Assignment
Set down the material exactly as given, please, from its first line through the line that includes "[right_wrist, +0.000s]".
*** Opening Collected material ***
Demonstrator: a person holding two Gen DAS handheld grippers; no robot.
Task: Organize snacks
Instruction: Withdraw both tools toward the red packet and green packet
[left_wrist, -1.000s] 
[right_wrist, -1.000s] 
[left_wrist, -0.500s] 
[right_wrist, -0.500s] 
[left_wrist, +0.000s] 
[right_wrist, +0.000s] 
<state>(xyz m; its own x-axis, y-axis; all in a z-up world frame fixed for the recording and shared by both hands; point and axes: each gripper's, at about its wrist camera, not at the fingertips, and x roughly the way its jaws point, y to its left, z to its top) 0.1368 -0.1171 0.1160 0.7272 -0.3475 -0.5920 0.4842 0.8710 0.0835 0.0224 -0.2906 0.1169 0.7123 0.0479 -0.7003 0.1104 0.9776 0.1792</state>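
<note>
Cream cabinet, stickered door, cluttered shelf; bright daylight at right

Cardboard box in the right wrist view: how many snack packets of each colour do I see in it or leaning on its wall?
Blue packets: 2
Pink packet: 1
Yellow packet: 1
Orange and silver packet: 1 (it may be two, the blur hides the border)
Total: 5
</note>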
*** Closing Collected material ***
Output below
Demonstrator: a person holding two Gen DAS handheld grippers; no robot.
Task: Organize snacks
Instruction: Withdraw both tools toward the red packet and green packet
[left_wrist, -1.000s] 
[right_wrist, -1.000s] 
[left_wrist, -0.500s] 
[right_wrist, -0.500s] 
[left_wrist, +0.000s] 
[right_wrist, +0.000s] 

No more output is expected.